Thursday, July 06, 2017 15:34 PM
Written by Stan Maddux
Category: Local News

The state has been ordered to pay a Westville woman more than four times the amount given to her for land used to widen a stretch of U.S 421.
A LaPorte Circuit Court jury awarded Janet McNair $254,388 in a June 28 decision before Judge Tom Alevizos.
The Indiana Department of Transportation exercising its eminent domain rights acquired the frontage of her property in 2010 to widen U.S 421 to four lanes between the north and south junctions of Indiana 2.
According to court documents, the land totalling just over 10 acres consisted of 85 feet of frontage on the west side of the highway and 75 feet of frontage on the east side of the highway.
INDOT went through with the acquisition as they're legally entitled to do but McNair challenged the $60,500 given to her for the property.
She was asking for close to $900,000 for the ground adjacent to 150 acres of land her family has farmed since the 1960's.
The state's offer was based on the average of three separate appraisals.
Her attorney, Greg Kuchel of Schererville argued the land was much more valuable because it was commercially zoned in an area with existing retail development and great potential for additional growth.
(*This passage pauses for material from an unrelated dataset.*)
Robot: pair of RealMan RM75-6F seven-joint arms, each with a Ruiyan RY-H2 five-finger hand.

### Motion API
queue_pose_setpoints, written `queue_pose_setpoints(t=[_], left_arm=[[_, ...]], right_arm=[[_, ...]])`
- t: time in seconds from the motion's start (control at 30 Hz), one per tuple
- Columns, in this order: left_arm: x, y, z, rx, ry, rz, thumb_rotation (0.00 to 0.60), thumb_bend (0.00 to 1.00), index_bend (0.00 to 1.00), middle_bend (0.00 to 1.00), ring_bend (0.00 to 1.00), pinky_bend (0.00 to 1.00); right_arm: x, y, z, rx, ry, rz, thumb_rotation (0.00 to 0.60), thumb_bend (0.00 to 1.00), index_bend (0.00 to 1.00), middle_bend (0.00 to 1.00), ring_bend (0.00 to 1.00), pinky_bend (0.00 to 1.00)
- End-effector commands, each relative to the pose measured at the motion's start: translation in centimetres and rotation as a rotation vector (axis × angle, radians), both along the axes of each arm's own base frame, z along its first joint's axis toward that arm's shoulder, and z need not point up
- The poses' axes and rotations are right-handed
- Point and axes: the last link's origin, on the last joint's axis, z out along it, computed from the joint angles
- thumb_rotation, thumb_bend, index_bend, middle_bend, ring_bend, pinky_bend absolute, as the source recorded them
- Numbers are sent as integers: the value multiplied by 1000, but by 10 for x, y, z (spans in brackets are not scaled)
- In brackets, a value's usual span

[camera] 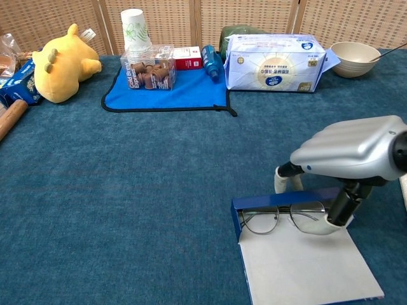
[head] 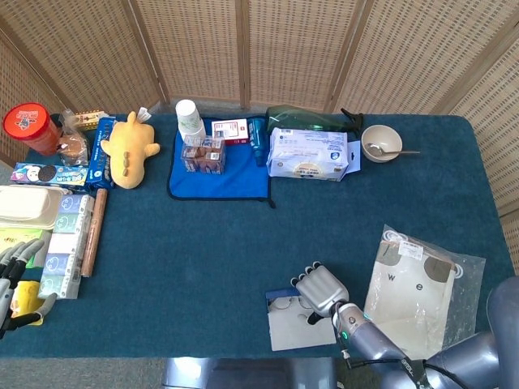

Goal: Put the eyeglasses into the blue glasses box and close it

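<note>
The eyeglasses [camera: 282,217] lie lenses-up in the shallow tray of the blue glasses box [camera: 240,213], which sits open near the front edge of the worktop [camera: 127,190], its pale lid flap [camera: 305,267] spread flat toward the robot. The right hand [camera: 346,159] arches over the right end of the frame, one dark finger [camera: 343,204] coming down beside the right lens and the thumb [camera: 285,180] behind the box wall; whether it actually pinches the frame or only rests against it cannot be told from these views.

The placing step looks all but done (the glasses seem seated inside). What remains is letting go, clearing the hand, then folding the flap over, which calls for getting fingers under its front edge.

The flap reaches close to the worktop's front edge, so there is little room on that side. A clear plastic bag [head: 413,279] lies just to the right. To the left and behind, open blue cloth gives free space. The left hand [head: 16,279] hangs at the far left by stacked packets [head: 65,243], fingers apart, holding nothing.
</note>
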Motion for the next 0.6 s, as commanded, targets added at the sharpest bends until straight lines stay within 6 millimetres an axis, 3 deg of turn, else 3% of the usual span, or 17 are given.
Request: queue_pose_setpoints(t=[0.03, 0.3, 0.6], left_arm=[[1, 1, -1, -2, -1, -5, 600, 291, 0, 81, 0, 0], [2, 3, -5, -13, -8, -12, 600, 292, 0, 81, 0, 0], [1, 0, -4, -8, -12, -9, 600, 292, 0, 81, 0, 0]], right_arm=[[-3, 3, 2, -2, 4, -9, 230, 324, 221, 329, 218, 210], [-13, 14, 11, -18, 6, -36, 227, 325, 215, 329, 218, 211], [-8, 19, 6, -2, -17, -12, 230, 325, 215, 329, 218, 211]])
He also said more than 15,000 vehicles a day travel that stretch of highway designated by the town of Westville as a future high growth area.
Kuchel said the state ordered appraisals were based on frontage of other properities within a 10 mile radius not properly suited to base the value of his client's ground.
One site toward Union Mills had no development nearby and only a bumpy gravel road alongside it while another parcel in the Wanatah area was unlikely to see any future retail or office space development because of industrial buildings on the site.
''We're comparing I think the phrase is apples and oranges,'' he said.
Kuchel also alleged the appraisers used by the state although viewed as independent were too connected because of previous work they performed for INDOT.
''I think that affected their valuations,'' he said.
Christopher Serak, legal counsel in the case for the Indiana Attorney General's Office, argued the appraisals were done by independent and experienced professionals.
He also said frontage alone is not very valuable unless it comes with the land attached to it.
''Who's going to say I want to buy just this strip of property,'' he said.
Serak then stated the value of the ground probably ranged from $110,000 to $280,000 with the most accurate figure close to the lower end of that scale.
When reached on Thursday, Serak saying he was prohibited from discussing cases would not reveal if the decision will be appealed.